As the answer, give a copy of each line below that includes the word "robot".

Recorded data:

_ _ _ _ _

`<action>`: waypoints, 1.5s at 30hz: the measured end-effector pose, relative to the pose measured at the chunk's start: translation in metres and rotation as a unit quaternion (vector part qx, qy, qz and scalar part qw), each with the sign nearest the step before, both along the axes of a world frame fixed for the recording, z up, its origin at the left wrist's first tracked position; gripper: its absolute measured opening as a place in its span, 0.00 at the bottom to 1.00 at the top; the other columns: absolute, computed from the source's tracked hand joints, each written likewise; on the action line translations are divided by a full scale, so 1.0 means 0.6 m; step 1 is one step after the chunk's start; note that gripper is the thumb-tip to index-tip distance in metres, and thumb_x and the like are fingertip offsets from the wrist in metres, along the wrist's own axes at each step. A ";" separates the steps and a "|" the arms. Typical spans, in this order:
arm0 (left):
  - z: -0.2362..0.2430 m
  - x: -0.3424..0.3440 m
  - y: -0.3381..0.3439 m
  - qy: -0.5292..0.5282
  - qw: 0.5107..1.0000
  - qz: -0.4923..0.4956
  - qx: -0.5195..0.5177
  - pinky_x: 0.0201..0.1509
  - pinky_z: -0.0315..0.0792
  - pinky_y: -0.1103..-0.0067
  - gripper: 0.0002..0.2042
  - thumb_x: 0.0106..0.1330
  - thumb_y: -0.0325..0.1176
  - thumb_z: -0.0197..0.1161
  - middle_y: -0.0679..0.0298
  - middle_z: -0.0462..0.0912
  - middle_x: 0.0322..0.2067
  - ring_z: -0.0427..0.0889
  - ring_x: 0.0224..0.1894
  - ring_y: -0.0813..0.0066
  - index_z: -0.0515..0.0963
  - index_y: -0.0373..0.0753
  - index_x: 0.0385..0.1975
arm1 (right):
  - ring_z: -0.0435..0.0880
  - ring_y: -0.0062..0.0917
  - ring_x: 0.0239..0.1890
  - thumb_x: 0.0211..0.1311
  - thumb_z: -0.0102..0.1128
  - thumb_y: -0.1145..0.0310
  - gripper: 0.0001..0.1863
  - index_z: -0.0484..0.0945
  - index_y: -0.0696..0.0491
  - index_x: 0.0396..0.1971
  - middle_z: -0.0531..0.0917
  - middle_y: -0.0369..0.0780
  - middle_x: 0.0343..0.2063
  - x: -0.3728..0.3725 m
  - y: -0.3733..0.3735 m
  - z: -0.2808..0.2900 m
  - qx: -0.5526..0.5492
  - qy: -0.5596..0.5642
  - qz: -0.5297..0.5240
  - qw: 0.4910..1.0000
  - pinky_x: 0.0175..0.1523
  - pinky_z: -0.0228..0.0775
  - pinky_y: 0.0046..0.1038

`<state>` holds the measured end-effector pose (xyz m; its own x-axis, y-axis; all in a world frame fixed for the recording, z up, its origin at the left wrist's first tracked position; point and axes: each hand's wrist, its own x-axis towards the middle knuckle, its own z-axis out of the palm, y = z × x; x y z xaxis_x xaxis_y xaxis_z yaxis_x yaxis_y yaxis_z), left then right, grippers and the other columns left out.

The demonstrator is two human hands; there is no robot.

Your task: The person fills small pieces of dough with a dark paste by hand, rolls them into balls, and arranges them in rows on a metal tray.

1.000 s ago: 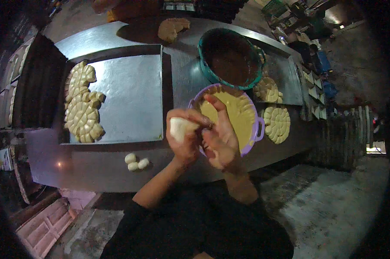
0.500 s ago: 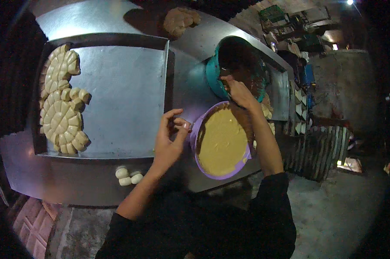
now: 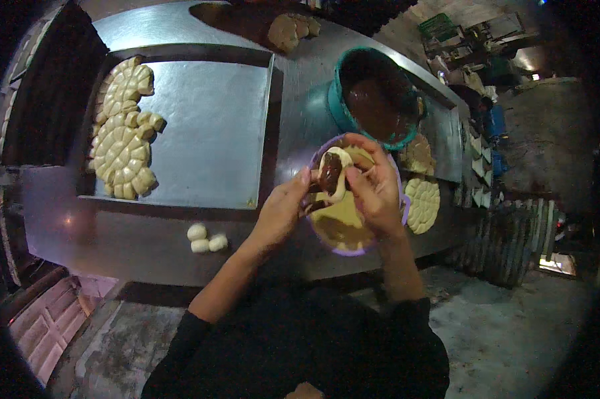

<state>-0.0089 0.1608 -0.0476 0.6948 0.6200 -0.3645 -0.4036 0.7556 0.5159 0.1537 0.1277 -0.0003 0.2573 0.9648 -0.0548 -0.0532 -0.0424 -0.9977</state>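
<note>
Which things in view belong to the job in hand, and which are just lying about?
Likely belonging: brown-filled dough piece, held in left hand and right hand; teal basin; purple basin; three dough balls; baking tray.

Likely just lying about: green crate; pinkish panel.

The basin (image 3: 348, 252) is purple at its rim, and the mixture (image 3: 336, 216) inside it is mustard yellow. Above the basin, the dough piece (image 3: 344, 161) is cream white, with a dark brown filling (image 3: 329, 174). Beyond the basin, the tub (image 3: 337, 101) is teal green. Left of the basin, the tray (image 3: 207, 133) is silver grey, its dough cluster (image 3: 120, 151) pale yellow in a petal-like pattern, and the small dough balls (image 3: 199, 245) are whitish. Around the basin, the worktop (image 3: 298, 126) is grey.
</note>
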 end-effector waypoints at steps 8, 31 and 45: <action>0.057 0.021 -0.125 -0.026 0.984 0.105 -0.141 0.58 0.73 0.76 0.17 0.72 0.38 0.59 0.61 0.80 0.47 0.79 0.50 0.74 0.75 0.30 0.51 | 0.80 0.23 0.49 0.66 0.63 0.66 0.19 0.73 0.59 0.53 0.81 0.39 0.44 0.044 -0.157 -0.030 0.096 0.097 0.066 0.988 0.56 0.73 0.27; 0.113 0.077 -0.379 0.200 0.911 0.147 0.330 0.57 0.72 0.79 0.16 0.63 0.25 0.66 0.59 0.73 0.56 0.77 0.54 0.73 0.80 0.31 0.51 | 0.86 0.32 0.46 0.58 0.68 0.73 0.16 0.81 0.55 0.47 0.80 0.46 0.52 0.101 -0.374 0.003 0.221 -0.175 0.087 0.955 0.50 0.80 0.30; 0.103 0.049 -0.415 0.305 0.880 0.217 0.292 0.35 0.73 0.86 0.14 0.71 0.39 0.61 0.65 0.86 0.29 0.82 0.32 0.84 0.84 0.32 0.39 | 0.83 0.36 0.46 0.49 0.67 0.81 0.20 0.81 0.56 0.46 0.83 0.43 0.42 0.047 -0.392 0.035 0.398 -0.379 0.121 0.826 0.51 0.76 0.33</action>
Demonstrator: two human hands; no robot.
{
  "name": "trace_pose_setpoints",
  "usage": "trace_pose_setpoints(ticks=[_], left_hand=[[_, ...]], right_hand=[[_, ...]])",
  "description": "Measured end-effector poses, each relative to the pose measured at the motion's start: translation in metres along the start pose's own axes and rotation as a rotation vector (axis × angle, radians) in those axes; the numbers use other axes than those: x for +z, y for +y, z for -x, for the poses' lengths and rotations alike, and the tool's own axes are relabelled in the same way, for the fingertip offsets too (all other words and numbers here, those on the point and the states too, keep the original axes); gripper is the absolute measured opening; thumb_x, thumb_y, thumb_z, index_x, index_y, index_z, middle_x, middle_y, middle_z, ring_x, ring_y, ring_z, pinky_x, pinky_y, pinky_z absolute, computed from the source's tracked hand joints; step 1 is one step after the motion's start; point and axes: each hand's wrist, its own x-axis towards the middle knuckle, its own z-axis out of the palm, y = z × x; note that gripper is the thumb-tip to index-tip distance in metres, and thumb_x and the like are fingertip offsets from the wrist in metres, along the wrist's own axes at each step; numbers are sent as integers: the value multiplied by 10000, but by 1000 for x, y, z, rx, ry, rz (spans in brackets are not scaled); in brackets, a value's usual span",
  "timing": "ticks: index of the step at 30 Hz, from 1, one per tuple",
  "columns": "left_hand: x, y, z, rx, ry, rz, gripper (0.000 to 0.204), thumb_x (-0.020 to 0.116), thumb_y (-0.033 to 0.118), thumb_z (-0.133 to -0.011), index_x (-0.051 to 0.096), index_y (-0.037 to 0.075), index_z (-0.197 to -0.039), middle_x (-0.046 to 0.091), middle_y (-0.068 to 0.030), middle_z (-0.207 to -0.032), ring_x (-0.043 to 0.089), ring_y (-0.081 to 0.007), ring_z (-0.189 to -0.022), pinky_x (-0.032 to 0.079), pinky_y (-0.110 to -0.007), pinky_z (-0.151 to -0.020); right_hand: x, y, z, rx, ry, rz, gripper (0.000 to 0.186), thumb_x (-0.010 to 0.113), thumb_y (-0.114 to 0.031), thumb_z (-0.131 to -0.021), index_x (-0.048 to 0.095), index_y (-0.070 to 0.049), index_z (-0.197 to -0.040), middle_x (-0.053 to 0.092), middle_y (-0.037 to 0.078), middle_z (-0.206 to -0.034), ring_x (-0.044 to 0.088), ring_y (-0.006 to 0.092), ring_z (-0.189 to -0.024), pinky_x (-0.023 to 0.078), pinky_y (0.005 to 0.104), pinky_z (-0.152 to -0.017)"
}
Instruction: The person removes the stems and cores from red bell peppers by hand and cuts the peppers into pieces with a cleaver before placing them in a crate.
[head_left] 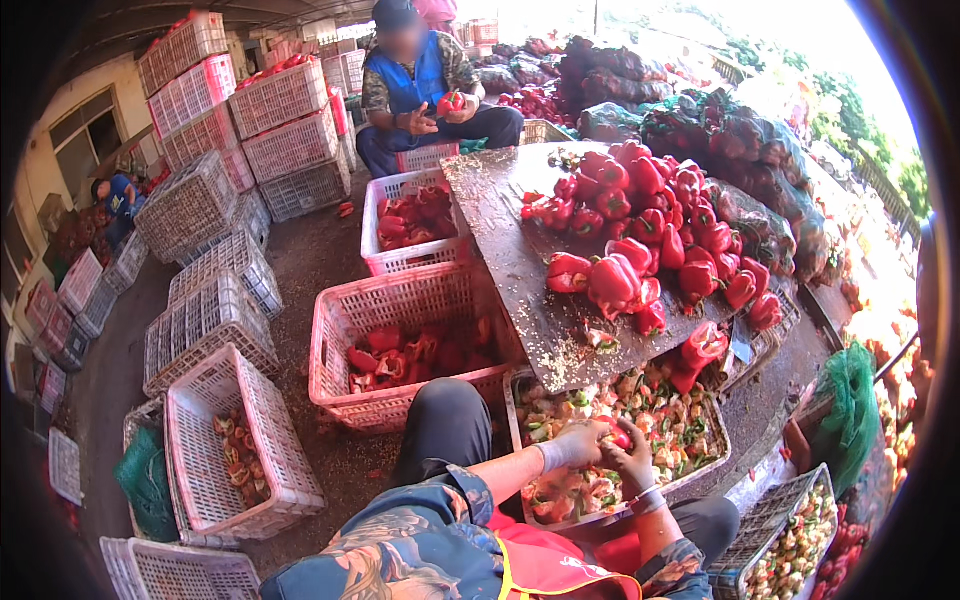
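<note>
My left hand (pixel 578 443) and my right hand (pixel 630 462) meet around a red pepper (pixel 616 433), both closed on it. They are above a crate of pale pepper cores and green stems (pixel 675 430). A cluttered board (pixel 500 240) carries a heap of red peppers (pixel 615 275) and scattered seeds, with a cut pepper (pixel 703 348) at its near right corner. Left of the board, a red crate (pixel 330 360) holds cut red peppers, and a white crate (pixel 378 250) behind it holds more.
A co-worker (pixel 410 85) sits across, holding a pepper; another person (pixel 120 200) works far left. Several stacked crates (pixel 280 145) stand left, a crate with few pieces (pixel 190 430) is lower left. Filled mesh sacks (pixel 750 150) line the right, near a green net (pixel 850 410).
</note>
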Motion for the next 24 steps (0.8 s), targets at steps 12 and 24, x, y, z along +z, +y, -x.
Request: trace_pose_setpoints(ticks=[12,24], left_hand=[[15,6,-1,141,86,229,519,756,231,-682,612,76,-1157,682,-145,-1036,647,-289,-979,484,-403,-886],[37,7,8,242,267,-27,538,696,253,-828,507,49,-1289,637,-135,-1077,636,-297,-973,467,-380,-839]], right_hand=[[23,-1,6,-184,223,-506,197,721,-153,-848,583,-63,-955,573,41,-975,573,153,-879,512,305,-806],[17,-15,6,-139,306,-450,331,630,-303,-949,570,-72,-1177,627,21,-1027,606,117,-901,517,287,-774]])
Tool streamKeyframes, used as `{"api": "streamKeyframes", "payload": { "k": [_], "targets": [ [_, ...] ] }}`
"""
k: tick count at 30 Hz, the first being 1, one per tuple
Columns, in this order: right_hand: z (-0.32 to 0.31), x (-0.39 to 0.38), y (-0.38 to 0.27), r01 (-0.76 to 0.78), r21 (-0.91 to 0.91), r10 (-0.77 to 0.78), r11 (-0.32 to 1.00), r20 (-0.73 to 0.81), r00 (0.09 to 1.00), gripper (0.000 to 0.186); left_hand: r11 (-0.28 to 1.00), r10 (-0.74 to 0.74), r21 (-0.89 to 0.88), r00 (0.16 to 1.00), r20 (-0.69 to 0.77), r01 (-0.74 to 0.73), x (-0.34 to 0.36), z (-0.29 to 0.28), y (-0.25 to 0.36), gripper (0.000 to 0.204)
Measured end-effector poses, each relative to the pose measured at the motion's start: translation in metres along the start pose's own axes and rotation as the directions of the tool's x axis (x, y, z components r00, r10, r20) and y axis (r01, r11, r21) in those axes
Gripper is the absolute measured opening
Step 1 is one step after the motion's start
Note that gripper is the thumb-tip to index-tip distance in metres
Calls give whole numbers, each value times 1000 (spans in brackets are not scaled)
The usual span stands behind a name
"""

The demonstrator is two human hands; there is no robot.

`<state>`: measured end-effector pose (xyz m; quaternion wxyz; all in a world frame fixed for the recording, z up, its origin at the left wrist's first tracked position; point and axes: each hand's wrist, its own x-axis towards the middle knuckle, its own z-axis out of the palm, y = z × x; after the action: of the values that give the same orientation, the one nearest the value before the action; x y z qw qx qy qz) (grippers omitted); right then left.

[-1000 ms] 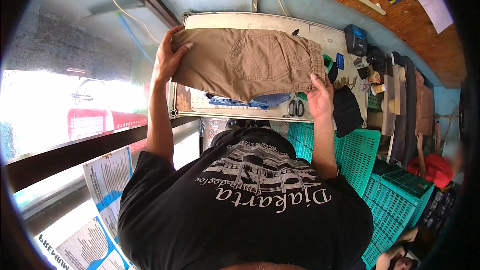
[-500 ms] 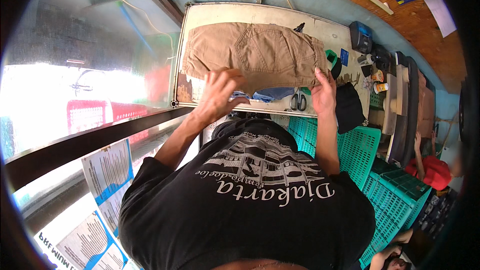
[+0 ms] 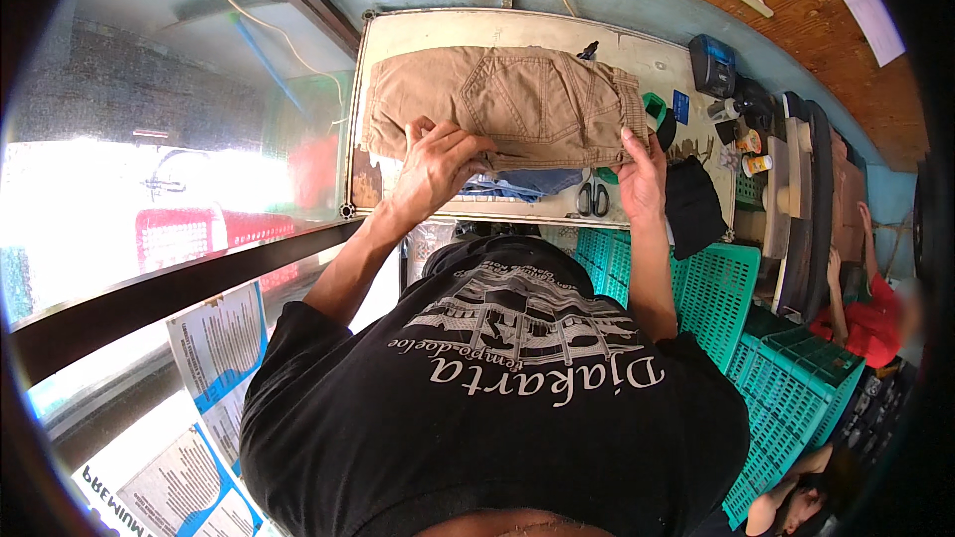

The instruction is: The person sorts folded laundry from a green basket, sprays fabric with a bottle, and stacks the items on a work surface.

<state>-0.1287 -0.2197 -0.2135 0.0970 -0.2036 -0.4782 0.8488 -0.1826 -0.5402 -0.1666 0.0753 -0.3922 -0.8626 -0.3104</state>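
A pair of tan cargo shorts (image 3: 507,104), folded lengthwise, lies across the table with its gathered waistband to the right and a stitched pocket on top. At its near edge, left of the middle, my left hand (image 3: 438,167) is closed with bent fingers on the cloth. My right hand (image 3: 643,177) grips the near corner of the waistband, thumb on top and the other fingers partly hidden. Blue denim cloth (image 3: 517,185) shows from under the near edge. Black-handled scissors (image 3: 593,199) lie between the shorts and the table's front edge, beside my right hand.
Black cloth (image 3: 694,207) hangs over the table's (image 3: 418,32) right front corner. A dark device (image 3: 712,66) and small cups (image 3: 756,164) stand to the right. Green plastic crates (image 3: 786,388) sit below, right. A glass pane (image 3: 214,70) borders the left. Other people are at the lower right.
My left hand has lowered onto the near edge of the shorts and closed on the cloth. My right hand keeps its place at the waistband.
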Motion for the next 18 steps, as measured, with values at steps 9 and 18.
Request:
{"api": "streamKeyframes", "payload": {
  "k": [9,18],
  "targets": [
    [37,-15,-17,292,-74,-290,953,36,956,40,995,-99,9,994,-54,99,18,1,-3,22],
    [101,-42,-49,416,-173,-391,893,164,906,38,973,-217,38,959,-181,228,26,-3,10,16]
  ]
}}
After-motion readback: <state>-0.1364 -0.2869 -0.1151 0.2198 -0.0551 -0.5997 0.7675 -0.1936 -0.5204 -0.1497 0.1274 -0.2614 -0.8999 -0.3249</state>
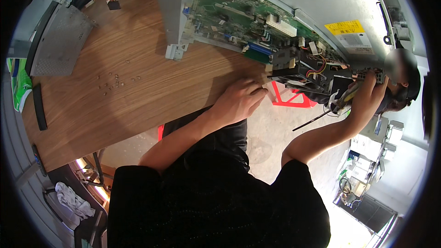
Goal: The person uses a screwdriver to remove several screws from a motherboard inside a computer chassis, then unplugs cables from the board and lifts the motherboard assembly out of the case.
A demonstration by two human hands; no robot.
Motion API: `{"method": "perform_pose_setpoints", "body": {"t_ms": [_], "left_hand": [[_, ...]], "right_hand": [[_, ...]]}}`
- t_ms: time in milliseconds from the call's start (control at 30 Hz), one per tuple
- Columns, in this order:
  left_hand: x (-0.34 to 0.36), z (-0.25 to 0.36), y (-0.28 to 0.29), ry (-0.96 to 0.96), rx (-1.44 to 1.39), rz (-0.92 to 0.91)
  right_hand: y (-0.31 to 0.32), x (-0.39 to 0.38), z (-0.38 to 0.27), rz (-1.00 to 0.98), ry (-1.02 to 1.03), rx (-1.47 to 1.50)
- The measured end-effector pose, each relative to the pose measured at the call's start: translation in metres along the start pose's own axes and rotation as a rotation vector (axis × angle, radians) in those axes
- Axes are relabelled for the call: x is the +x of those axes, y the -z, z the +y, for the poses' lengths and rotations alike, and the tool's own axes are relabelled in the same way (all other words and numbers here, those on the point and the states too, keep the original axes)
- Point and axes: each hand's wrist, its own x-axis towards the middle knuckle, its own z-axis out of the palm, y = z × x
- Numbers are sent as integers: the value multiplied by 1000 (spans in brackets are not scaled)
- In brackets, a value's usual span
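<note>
The opened computer case (321, 0) lies on its side at the far right corner of the wooden table (138, 92), with its lower right part overhanging the table edge. The green motherboard (229, 9) faces the viewer. Below it sit a black drive bay (298, 66) and a bundle of red, yellow and black wires (317, 69).

Right hand (367, 98): raised to the overhanging end of the case, wrist bent back, fingers curled closed around a yellow-handled tool (347, 96) and pressed against the case's lower corner. The tool's far end is hidden behind the hand and cabling. The right forearm runs up and to the right from the elbow, off the table and over the floor.

Left hand (239, 101): rests on the table edge just below the case, knuckles up, fingers bent loosely inward. Their tips lie near the case's bottom rim; contact with it cannot be confirmed. It holds nothing visible. The left forearm runs diagonally up from the body.

A thin black rod (312, 120) hangs below the case, between the two hands. A red stool (289, 96) stands on the floor beneath the overhang. Several small screws (115, 81) lie scattered on the table, well left of the hands. A perforated metal panel (57, 41) lies at the table's far left.
</note>
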Motion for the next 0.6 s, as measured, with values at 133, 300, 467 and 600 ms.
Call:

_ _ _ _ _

Reply to the task:
The demonstrator is two human hands; there is no robot.
Demonstrator: two human hands; no robot.
The demonstrator is two human hands; there is no robot.
A demonstration by two human hands; no robot.

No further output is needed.